Europejski Dzień Bez Samochodu
Europejski Dzień Bez Samochodu
Więcej artykułów poświęconych Gdańskowi znajdziesz na stronie głównej gdansk.pl

Jutro w wielu miastach obchodzony będzie Europejski Dzień Bez Samochodu. Może warto chociaż na jeden dzień porzucić wygodne auto i spróbować dotrzeć do pracy w inny sposób - tramwajem, autobusem, rowerem. Przy okazji mogłoby się okazać w praktyce, czy faktycznie nie ma żadnego sposobu na zmniejszenie porannych i popołudniowych korków w poszczególnych dzielnicach Gdańska, a także w centrum miasta.

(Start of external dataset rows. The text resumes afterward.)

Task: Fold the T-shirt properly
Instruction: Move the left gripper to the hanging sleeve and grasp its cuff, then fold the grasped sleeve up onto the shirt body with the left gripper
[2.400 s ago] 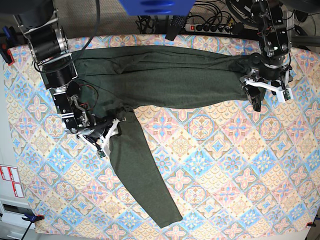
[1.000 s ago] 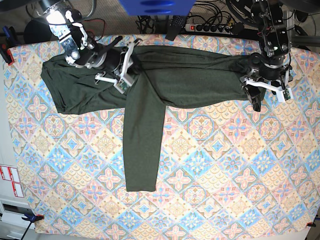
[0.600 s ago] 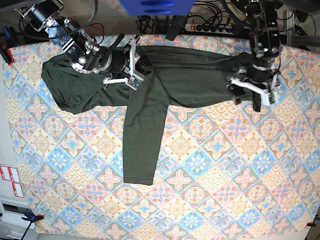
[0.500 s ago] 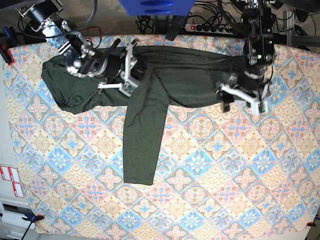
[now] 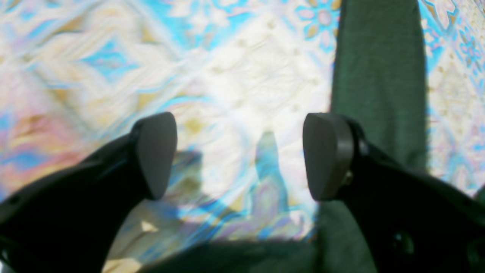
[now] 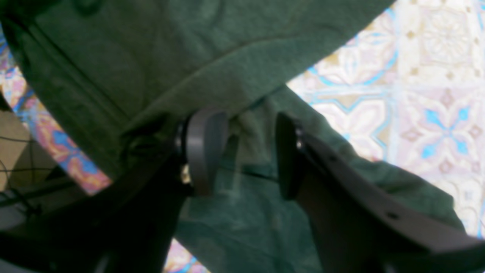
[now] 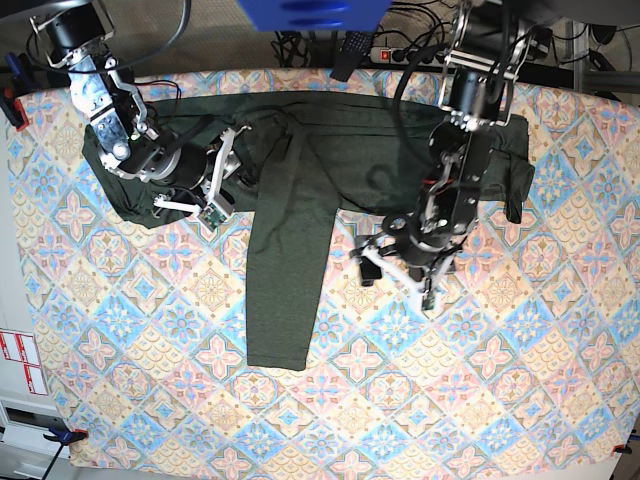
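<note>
The dark olive T-shirt [image 7: 350,150] lies spread across the far part of the patterned tablecloth [image 7: 480,380]. One long sleeve [image 7: 285,280] runs straight toward the near edge. My left gripper [image 7: 393,272] is open and empty, just below the shirt's lower edge. In the left wrist view it [image 5: 240,155] hovers over bare cloth, with the sleeve [image 5: 379,76] to its right. My right gripper [image 7: 222,178] is over the shirt's left part. In the right wrist view its fingers [image 6: 204,151] stand apart above folded fabric [image 6: 151,57].
A power strip [image 7: 420,55] and cables lie behind the table's far edge. A blue object [image 7: 310,12] hangs at the top centre. A red clamp [image 7: 12,105] is at the left edge. The shirt's right end [image 7: 518,170] is bunched.
My left gripper has left the shirt's right end and moved down-left, off the shirt's lower edge. My right gripper has drawn back left from the sleeve's top. The sleeve lies as before.
</note>
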Robot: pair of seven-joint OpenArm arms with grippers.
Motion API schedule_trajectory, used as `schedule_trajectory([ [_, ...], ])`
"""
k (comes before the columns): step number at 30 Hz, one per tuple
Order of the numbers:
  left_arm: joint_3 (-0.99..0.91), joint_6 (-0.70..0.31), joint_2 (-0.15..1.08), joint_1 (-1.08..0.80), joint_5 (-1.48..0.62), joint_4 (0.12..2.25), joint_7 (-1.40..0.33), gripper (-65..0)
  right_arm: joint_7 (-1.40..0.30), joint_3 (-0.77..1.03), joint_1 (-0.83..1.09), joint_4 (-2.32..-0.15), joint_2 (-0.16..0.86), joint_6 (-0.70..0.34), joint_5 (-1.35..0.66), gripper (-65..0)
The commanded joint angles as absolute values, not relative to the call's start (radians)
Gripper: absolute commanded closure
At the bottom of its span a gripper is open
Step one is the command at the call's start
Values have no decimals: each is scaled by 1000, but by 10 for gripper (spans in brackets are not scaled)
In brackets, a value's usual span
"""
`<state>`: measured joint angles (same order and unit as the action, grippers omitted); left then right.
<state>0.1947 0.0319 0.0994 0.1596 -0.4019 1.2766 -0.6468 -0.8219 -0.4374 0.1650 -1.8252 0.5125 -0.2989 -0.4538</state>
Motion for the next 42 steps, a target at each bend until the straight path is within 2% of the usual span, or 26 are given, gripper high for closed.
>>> schedule_trajectory([
  [1, 193, 33, 79, 214, -406, 1257, -625, -526, -803, -420, 154, -1842, 522, -300, -461, -247],
  [7, 193, 33, -18, 371, -406, 1032, -618, -526, -803, -358, 154, -1848, 522, -300, -461, -247],
  [16, 193, 33, -116, 490, -406, 768, -544, -526, -803, -312, 154, -1848, 522, -300, -463, -247],
  [26, 202, 31, -157, 496, -406, 659, -489, -526, -803, -312, 148, -1850, 522, -300, -463, -247],
  [32, 340, 30, -157, 496, -415, 576, -455, -521, -803, -312, 148, -1851, 522, -300, -463, -247],
  [34, 381, 30, -157, 493, -415, 568, -458, -472, -803, -312, 148, -1859, 522, -300, -463, -247],
  [36, 404, 19, -157, 492, -417, 568, -460, -382, -803, -312, 148, -1870, 522, -300, -464, -247],
  [40, 406, -12, -157, 472, -440, 584, -458, -118, -803, -312, 151, -1871, 522, -300, -464, -247],
  [42, 412, -12, -157, 469, -466, 605, -458, -46, -803, -312, 153, -1871, 522, -300, -464, -247],
])
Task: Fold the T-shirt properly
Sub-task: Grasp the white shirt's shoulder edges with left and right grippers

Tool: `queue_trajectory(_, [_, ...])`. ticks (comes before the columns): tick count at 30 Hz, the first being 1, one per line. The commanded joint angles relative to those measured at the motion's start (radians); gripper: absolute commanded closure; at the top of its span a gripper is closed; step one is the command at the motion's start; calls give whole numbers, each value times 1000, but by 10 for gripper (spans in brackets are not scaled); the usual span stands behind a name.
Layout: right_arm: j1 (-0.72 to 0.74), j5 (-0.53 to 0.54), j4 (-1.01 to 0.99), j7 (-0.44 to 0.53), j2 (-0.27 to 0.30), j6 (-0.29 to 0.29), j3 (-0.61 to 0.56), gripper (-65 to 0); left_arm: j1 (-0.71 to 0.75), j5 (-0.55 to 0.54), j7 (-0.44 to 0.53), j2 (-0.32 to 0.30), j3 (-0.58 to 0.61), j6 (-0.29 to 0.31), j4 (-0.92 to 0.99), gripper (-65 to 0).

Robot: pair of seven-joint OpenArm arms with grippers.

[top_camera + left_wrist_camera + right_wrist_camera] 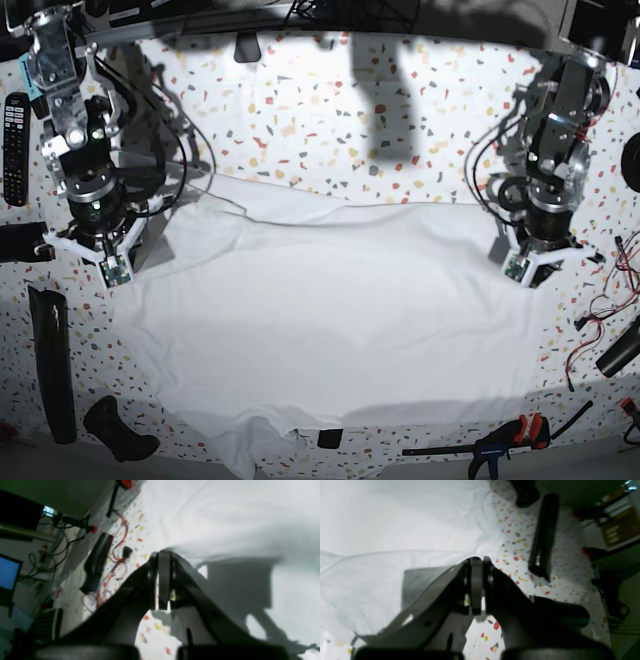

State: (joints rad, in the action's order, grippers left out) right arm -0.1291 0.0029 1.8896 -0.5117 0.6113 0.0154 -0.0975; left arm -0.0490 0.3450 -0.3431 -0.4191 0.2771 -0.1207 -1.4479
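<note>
The T-shirt (pixel 340 320) is spread broad and white over the speckled table (pixel 300 120), with one edge lifted between the two arms. The left hand (pixel 520 272) is closed on the cloth near one end of that edge, and the right hand (pixel 118 270) is closed on it near the other end, the two standing well apart. From the left wrist, the fabric runs away from the closed fingertips to one side, sweeping upward in a smooth fold; beneath it lies more of the shirt, darkened by shadow. From the right wrist, the held edge stretches off to the other side in a long shallow curve, with a shaded layer under it as well. In the base view the raised edge sags slightly between the hands, and most of the shirt hangs or lies on the lower side of them, while a strip of white cloth shows beyond, toward the upper part of the table. A loose bit of cloth juts out at the bottom, near a black and red clamp (pixel 495 440) standing off to its right.
</note>
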Motion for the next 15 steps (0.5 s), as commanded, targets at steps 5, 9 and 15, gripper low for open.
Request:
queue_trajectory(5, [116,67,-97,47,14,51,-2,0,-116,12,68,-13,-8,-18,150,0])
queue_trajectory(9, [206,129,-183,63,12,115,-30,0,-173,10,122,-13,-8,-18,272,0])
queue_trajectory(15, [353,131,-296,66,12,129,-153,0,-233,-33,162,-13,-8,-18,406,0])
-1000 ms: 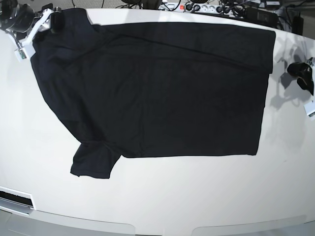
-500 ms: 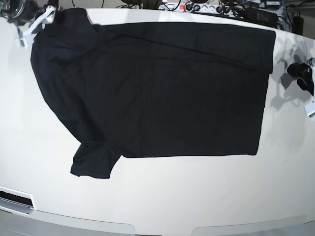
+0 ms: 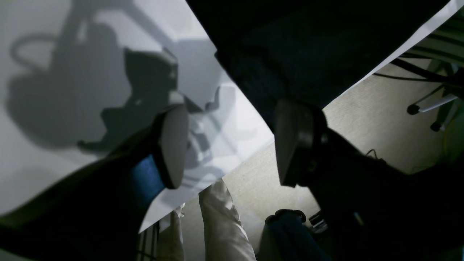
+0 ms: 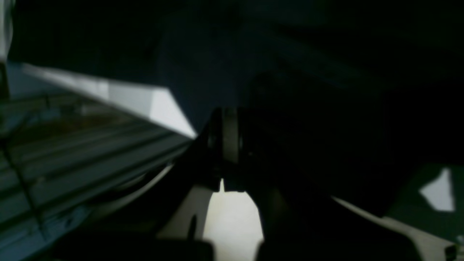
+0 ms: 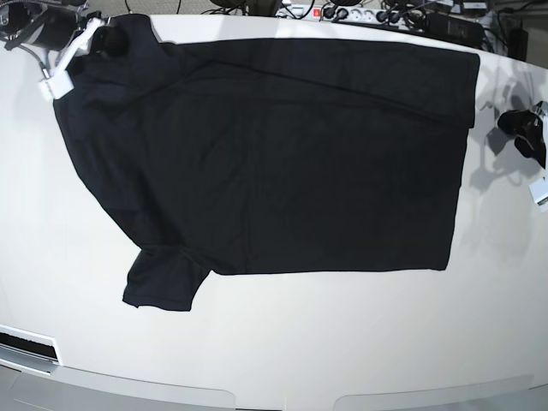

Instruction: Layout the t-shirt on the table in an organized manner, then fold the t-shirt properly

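Note:
The black t-shirt (image 5: 274,154) lies spread flat on the white table (image 5: 342,342), with one sleeve pointing toward the near left. At the shirt's far-left corner, my right gripper (image 5: 107,40) is shut on the fabric. In the right wrist view the closed gripper (image 4: 232,137) meets dark cloth (image 4: 290,54) that fills most of the frame. My left gripper (image 5: 512,124) hovers open just right of the shirt's far-right corner. The left wrist view shows its fingers (image 3: 174,145) wide apart with nothing between them, the shirt's corner (image 3: 308,47) just beyond.
A power strip and cables (image 5: 360,13) lie behind the table's far edge. Chair legs (image 3: 427,105) stand on the beige floor past the table's edge (image 3: 250,156). A dark slot (image 5: 26,347) sits at the near-left rim.
My right gripper drew away to the upper left, then came back onto the shirt's far-left corner and shut. The left arm and the shirt have stayed put.

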`<state>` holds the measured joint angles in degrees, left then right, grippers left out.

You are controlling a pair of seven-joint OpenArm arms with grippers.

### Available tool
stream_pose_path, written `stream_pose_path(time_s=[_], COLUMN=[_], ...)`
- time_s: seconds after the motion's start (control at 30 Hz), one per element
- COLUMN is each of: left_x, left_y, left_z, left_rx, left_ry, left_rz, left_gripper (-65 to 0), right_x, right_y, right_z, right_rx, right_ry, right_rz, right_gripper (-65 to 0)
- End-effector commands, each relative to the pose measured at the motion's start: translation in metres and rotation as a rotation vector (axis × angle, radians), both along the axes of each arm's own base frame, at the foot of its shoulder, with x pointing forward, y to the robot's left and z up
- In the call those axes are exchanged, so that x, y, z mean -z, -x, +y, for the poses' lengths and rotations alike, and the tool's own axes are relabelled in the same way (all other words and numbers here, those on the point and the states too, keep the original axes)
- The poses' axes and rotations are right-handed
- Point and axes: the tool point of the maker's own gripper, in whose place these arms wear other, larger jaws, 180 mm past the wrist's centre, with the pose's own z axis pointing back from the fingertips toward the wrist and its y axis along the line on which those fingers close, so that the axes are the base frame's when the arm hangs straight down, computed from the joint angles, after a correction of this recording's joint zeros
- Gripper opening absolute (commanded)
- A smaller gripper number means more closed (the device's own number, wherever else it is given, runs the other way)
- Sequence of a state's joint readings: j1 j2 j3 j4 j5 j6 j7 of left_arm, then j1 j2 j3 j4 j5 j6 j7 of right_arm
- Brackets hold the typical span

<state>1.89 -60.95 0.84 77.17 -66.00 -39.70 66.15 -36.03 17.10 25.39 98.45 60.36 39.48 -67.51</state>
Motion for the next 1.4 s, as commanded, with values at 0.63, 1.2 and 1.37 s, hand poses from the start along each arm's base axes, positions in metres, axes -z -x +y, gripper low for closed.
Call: stream_pose_path(time_s=[0.63,1.2,1.37], left_x=[-0.013,-0.013,-0.013], left_y=[-0.008,-0.009,-0.009], left_z=[0.007,0.007,0.007], left_rx=[0.006,0.005,0.006], left_ry=[-0.016,-0.014,-0.015], left_rz=[-0.03,-0.03,-0.03], left_gripper=[-27.8,-27.8,-27.8], right_x=[0.003,0.008,0.005], right_y=[-0.007,0.002,0.002], right_z=[-0.044,-0.057,-0.042], right_rx=[0.086,0.218,0.238], right_ry=[0.284,0.039,-0.087], right_rz=[0.045,0.025,0.015], right_gripper=[-25.8,-25.8,-25.8])
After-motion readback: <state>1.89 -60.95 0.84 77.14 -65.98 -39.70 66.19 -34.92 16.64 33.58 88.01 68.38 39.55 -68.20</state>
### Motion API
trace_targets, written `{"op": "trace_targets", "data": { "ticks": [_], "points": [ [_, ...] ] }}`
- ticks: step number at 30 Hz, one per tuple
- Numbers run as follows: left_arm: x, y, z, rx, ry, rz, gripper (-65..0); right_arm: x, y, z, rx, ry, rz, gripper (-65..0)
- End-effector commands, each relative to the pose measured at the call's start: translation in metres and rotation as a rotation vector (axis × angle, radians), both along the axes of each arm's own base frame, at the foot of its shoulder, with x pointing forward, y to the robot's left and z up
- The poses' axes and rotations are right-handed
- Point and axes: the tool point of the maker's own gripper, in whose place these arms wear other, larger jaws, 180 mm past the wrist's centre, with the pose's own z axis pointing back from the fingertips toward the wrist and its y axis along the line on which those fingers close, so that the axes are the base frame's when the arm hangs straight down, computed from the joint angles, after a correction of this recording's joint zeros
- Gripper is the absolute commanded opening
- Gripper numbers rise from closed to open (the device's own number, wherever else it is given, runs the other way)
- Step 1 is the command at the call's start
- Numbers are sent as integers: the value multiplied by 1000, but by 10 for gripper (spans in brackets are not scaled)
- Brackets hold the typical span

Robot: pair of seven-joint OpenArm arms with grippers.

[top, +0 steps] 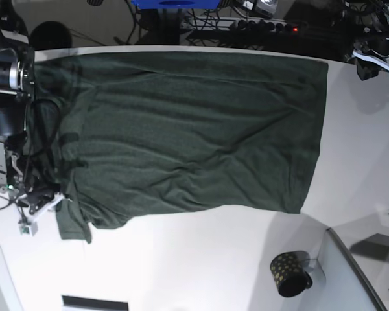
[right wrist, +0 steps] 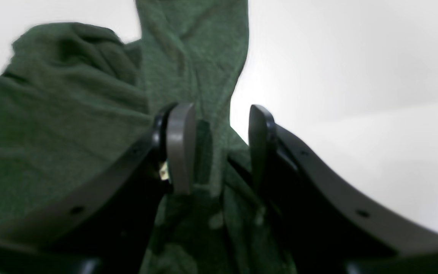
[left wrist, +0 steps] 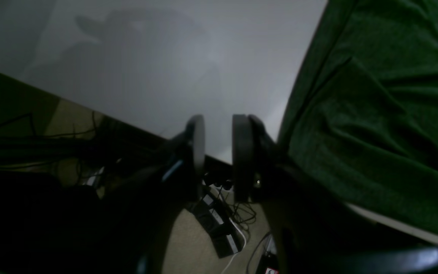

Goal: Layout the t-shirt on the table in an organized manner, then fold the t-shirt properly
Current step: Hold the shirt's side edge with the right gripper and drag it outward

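While the t-shirt lies spread across the far half of the tabletop, nearly flat with its long edge along the far rim, the step in hand looks like tidying the sleeve end before any fold. The right gripper sits at the shirt's corner on the base view's left side; its fingers stand moderately apart with a ridge of green cloth between them, and I cannot tell whether the pads press it or have let it go. The left gripper hangs off the tabletop edge just beside the hem, fingers narrowly parted and holding nothing. To do this well, the bunched sleeve flap that droops toward the near side should be drawn outward and flattened, not dragged, so the smoothed body does not wrinkle again. Lifting the right arm straight up first would avoid snagging cloth. Wrinkles run across the middle, so 1 light pull from each end may help. A dotted mug stands well apart from the hem.
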Motion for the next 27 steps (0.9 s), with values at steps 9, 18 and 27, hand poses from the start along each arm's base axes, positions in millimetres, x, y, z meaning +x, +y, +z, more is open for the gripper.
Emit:
{"op": "trace_targets", "data": {
  "ticks": [9,18,27],
  "points": [
    [-5,8,-3,-4,2,16,-522,11,-11,5,9,-30,-36,-426],
    [-6,8,-5,-8,4,19,-522,11,-7,3,15,-25,-33,-425],
    [-6,9,-4,-6,3,19,-522,9,4,-2,29,-17,-24,-428]
  ]
}}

Zwłaszcza, że na mocy uchwały Rady Miasta Gdańsk, wszyscy właściciele i współwłaściciele samochodów korzystają jutro z darmowych przejazdów środkami komunikacji miejskiej w Gdańsku. Wystarczy posiadać przy sobie dowód rejestracyjny pojazdu.

Właśnie 22 września, czyli w Europejskim Dniu Bez Samochodu nastąpi otwarcie pierwszego w Gdańsku kontrapasa rowerowego. To specjalny pas ruchu, którym rowerzyści będą mogli poruszać się ?pod prąd?, zostanie wydzielony na jednokierunkowym odcinku ulicy Ogarnej. Kontrapas rowerowy oraz wyłączenie rowerzystów spod zakazu ruchu na fragmencie ulicy Ogarnej otworzy bardzo ważne połączenie wschodnich dzielnic Gdańska ze Śródmieściem. Trasa ta stanowi naturalne przedłużenie drogi rowerowej biegnącej z dzielnicy Stogi oraz tranzyt dla ruchu rowerowego generowanego z dzielnicy Rudniki. Uroczystość otwarcia kontra pasa rozpocznie się o godz. 14.30.

Tego samego dnia przez Gdańsk przejedzie wycieczka rowerowa zorganizowana przez Szkołę Podstawową nr 79. Uczniowie przejadą wspólnie szlakiem punktów widokowych Trójmiasta.

Miasta zachodnioeuropejskie dosyć radykalnie podjęły walkę z dominacją samochodu. Powstają strefy piesze, stosuje się obniżanie ilości pasów jezdni dostępnych dla samochodów i przeznaczanie ich dla rowerów, autobusów lub po prostu obsiewanie trawą albo zadrzewianie, tak aby oddzielić pieszych od jezdni. Np. Francuzi przestawili się na jazdę tramwajami - projektowanymi osobno dla każdego miasta, aby wyglądem przyciągać ludzi poruszających się wcześniej dobrymi samochodami. Niemcy oklejają samochody nalepkami, wskazującymi ilość spalin, które produkują. Te, które zanieczyszczają najwięcej, nie mogą wjeżdżać do centrów dużych miast pod karą kilkudziesięciu euro. Londyn równolegle wprowadził szybkie autobusy i opłaty za wjazd samochodem do centrum.

W Polsce niewiele miast decyduje się na zamknięcie choćby jednej ulicy - choć właśnie ten sposób "odzyskiwania" przestrzeni miejskiej jest najbardziej zalecamy przez Unię.